Good governance and pension plans: Takeaways from the pandemic
COVID-19 forced pension plan administrators to swiftly change their ways of doing things. From communications to financial analysis, pension plans have evolved and adapted. Now, more than two years later, the return to a “new normal” does not have to mean going back to our old ways. In light of the lessons learned from the pandemic, we must now decide which path to pursue. Here are some best practices for pension plan administrators to keep in mind.
Social distancing increased the need to prioritize electronic communication methods, which are more efficient and convenient than paper communications. Unless otherwise specified, electronic communications are just as valid as traditional communications. Here are some considerations to keep in mind when choosing the format for communicating with plan members:
- Plan members must have ongoing access to the documents
- Electronic and paper communications must contain the same information
- Consider the use of a secure website or portal
- Paper copies must be made available upon request
- Additional information is provided by some institutions:
Best practice: Review and update your communication tools, especially if you decide to go digital. This is an opportunity to provide members with clear and interesting content better suited to their needs. It is also important to ensure compliance with applicable policies.
Annual meetings, pension committees, pre-retirement workshops were all held virtually out of necessity during the pandemic. However, moving forward, consider the format that will encourage attendance and participation:
- Virtual: convenient and accessible for some.
- In-person: a social experience that promotes engagement and makes it easier to gauge your audience’s level of understanding.
- Hybrid: a flexible solution that can reach more people but may be harder to facilitate or inappropriate for some meetings. If this solution doesn’t suit your needs, consider holding two separate meetings: a virtual session and another one in person.
Best practice: When determining your meeting format, consider different factors such as meeting agenda, number of attendees, meeting frequency, attendees’ location, and language. You should also check your internal policies and applicable regulations to ensure that virtual or hybrid meetings are permitted and suitable (e.g., in certain cases where a vote is required). If not, consider amending internal policies to fit your new needs and practices.

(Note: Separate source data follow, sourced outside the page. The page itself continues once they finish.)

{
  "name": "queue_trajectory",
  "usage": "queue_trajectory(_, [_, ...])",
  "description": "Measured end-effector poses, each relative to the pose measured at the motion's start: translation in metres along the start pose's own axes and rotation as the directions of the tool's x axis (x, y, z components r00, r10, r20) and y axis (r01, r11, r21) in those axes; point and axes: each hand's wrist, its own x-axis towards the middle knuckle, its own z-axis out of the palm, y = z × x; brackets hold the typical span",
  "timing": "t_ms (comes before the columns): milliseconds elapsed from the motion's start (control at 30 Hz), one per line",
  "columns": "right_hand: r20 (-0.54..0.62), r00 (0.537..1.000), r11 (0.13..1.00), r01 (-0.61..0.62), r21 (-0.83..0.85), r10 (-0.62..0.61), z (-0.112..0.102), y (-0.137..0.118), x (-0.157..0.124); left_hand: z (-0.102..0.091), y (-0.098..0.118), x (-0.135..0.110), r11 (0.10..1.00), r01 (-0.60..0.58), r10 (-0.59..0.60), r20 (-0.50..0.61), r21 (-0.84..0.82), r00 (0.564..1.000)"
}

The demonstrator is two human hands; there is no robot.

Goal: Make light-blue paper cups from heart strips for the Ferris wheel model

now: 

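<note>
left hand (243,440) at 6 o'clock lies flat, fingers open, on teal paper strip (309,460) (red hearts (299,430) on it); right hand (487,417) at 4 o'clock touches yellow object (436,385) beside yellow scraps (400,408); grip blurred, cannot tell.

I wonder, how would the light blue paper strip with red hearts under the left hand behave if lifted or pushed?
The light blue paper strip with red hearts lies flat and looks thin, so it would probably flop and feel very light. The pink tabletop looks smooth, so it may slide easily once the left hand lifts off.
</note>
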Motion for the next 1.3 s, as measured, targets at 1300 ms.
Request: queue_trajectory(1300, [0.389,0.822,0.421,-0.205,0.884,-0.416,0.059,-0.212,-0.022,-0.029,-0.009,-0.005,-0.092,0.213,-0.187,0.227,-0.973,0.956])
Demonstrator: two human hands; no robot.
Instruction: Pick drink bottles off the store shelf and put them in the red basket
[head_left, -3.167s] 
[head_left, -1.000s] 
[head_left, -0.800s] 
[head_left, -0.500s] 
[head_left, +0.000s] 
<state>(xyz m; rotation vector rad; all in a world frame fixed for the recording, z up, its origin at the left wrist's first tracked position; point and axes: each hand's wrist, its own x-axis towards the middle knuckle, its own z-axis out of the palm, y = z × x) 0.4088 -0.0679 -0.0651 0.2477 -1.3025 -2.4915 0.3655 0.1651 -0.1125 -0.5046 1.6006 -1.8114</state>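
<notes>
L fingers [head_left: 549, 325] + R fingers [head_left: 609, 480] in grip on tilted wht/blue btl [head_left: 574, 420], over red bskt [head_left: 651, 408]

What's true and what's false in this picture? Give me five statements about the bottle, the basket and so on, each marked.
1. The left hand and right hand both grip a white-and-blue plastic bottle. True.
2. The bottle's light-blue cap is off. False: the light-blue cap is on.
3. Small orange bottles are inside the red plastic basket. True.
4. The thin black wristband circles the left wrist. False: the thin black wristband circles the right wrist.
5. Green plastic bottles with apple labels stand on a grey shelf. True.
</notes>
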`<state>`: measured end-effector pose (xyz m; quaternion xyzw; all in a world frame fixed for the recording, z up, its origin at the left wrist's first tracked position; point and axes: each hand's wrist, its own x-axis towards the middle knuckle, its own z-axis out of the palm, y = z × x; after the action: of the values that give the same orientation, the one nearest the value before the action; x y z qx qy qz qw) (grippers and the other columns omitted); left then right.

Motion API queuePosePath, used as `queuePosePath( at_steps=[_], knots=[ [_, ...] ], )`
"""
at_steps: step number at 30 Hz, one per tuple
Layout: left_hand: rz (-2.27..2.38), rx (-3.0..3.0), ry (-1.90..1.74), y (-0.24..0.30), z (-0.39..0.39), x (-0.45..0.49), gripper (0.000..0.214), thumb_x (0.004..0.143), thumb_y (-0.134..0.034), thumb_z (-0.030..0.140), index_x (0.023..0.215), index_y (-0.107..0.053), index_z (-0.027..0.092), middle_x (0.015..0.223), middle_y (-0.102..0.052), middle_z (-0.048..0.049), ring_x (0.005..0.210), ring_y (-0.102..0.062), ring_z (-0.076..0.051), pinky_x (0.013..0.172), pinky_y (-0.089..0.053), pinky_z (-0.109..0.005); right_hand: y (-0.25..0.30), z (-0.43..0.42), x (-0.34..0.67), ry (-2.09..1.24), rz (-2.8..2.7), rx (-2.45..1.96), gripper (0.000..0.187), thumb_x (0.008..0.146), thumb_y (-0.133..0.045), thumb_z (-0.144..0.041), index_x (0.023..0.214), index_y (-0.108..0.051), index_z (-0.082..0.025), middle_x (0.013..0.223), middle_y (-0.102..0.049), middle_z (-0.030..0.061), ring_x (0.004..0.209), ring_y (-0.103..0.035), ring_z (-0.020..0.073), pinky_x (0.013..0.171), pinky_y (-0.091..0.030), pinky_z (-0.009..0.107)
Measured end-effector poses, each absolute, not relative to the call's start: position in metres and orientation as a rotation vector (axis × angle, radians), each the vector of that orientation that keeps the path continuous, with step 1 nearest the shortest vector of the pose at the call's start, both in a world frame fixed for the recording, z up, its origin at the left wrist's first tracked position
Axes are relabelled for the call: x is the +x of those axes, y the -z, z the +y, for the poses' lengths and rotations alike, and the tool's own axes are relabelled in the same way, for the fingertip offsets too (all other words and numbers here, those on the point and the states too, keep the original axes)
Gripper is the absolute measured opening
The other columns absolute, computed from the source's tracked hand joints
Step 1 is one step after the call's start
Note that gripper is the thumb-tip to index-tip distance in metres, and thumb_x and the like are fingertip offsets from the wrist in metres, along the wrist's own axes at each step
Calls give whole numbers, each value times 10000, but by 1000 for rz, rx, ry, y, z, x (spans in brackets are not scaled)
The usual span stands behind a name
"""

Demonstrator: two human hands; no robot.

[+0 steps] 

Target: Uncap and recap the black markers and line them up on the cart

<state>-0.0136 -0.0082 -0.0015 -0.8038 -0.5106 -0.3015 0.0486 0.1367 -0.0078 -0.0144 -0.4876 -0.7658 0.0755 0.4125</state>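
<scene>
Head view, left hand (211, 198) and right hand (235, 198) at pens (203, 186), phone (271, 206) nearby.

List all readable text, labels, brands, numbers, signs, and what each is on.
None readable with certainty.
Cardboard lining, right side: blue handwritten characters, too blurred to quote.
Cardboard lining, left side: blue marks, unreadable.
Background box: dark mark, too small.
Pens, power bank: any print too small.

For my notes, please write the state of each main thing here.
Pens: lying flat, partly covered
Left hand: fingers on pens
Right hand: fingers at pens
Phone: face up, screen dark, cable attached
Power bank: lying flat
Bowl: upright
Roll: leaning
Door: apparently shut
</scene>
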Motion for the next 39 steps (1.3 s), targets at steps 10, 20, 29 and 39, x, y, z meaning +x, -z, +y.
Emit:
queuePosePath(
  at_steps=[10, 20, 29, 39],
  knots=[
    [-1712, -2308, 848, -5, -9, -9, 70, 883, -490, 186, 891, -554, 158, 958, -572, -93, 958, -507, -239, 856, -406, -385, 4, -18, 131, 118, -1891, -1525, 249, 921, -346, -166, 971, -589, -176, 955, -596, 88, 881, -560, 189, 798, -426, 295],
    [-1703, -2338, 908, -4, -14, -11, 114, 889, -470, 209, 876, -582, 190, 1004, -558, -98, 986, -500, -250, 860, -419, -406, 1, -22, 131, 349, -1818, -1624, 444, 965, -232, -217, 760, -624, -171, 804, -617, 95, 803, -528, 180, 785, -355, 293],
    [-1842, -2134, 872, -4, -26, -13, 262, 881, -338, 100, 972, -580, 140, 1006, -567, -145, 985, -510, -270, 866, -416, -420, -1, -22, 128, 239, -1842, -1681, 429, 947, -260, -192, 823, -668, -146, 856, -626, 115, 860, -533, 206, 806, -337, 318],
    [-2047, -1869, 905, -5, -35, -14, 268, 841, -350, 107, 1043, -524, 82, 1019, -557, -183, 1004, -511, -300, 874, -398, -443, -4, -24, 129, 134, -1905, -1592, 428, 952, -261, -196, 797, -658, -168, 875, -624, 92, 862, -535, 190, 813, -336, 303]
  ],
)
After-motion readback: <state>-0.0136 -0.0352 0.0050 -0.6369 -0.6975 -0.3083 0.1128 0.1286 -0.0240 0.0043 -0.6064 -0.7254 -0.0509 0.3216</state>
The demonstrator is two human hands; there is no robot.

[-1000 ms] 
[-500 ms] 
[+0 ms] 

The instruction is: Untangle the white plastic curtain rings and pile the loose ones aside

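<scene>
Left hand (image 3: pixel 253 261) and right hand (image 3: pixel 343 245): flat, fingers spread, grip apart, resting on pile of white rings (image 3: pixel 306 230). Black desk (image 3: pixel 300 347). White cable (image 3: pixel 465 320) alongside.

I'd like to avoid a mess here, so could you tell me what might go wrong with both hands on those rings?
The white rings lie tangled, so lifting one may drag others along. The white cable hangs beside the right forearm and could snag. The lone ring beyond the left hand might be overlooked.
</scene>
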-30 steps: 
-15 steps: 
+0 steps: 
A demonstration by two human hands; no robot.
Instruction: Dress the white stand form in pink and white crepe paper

Periodically sending certificates of existence to annuitants is a best practice, one which was postponed or modified during the pandemic. Modifications included:
- Accepting calls as an alternative to returning the form
- Accepting forms by email
- Waiving the need for a witness’s signature
As we move forward, consider the needs of the people you are communicating with. For instance, if only some annuitants have access to the Internet, email may not be a viable option. Traditional mail was at times a challenge during the pandemic, and, as such, you should provide a variety of options to verify that your members are still alive.
Best practice: If it has been more than three years since you last issued certificates of existence, you should consider starting the survival verification process now, especially if an actuarial valuation or annuity purchase is right around the corner. Updating your annuitant database could result in additional savings for your plan. For insured pensions, most contracts require the plan administrator to issue certificates of existence at a pre-determined frequency.
Defined benefits plans registered in Quebec can now establish the solvency ratio used for the payment of benefits to members more frequently than once a year. This new measure is pursuant to the temporary easing measures that Retraite Québec put in place during the pandemic, which required a monthly update to the solvency ratio.
Best practice: Ask yourself about the frequency for establishing the solvency ratio (monthly, quarterly, biannually or annually) that would be most appropriate for your plan. Here are some elements to consider:
- Improved equity among members through more frequent updates to the ratio, as benefits paid more accurately reflect the plan’s financial situation.
- When markets are more volatile, more frequent updates are more appropriate. We’re seeing more and more administrators choosing quarterly update, which is an excellent compromise for member equity.
- Tools and processes to carry out monthly estimates are already in place.
- It is also possible to calculate the solvency ratio only when the benefits of a member must be established.
Given the market volatility as a result of the pandemic, many administrators have been more frequently monitoring their plan’s financial situation, both on a going concern and on a solvency basis. One can only obtain a full picture of the plan’s situation by analyzing the pension fund’s returns, the changes in the actuarial liabilities as well as the funding mechanisms. Simply monitoring the fund’s returns isn’t enough to know about the plan’s financial health.
Best practice: More frequent analysis of the financial situation fosters better strategic decisions regarding funding and risk management. However, this practice can highlight market volatility. Therefore, it’s important to remain calm and continue to apply pre-established funding and investment principles.
Maintaining sound governance adapted to the new post-pandemic reality is essential. Be proactive and seek out the best governance practices for your plan.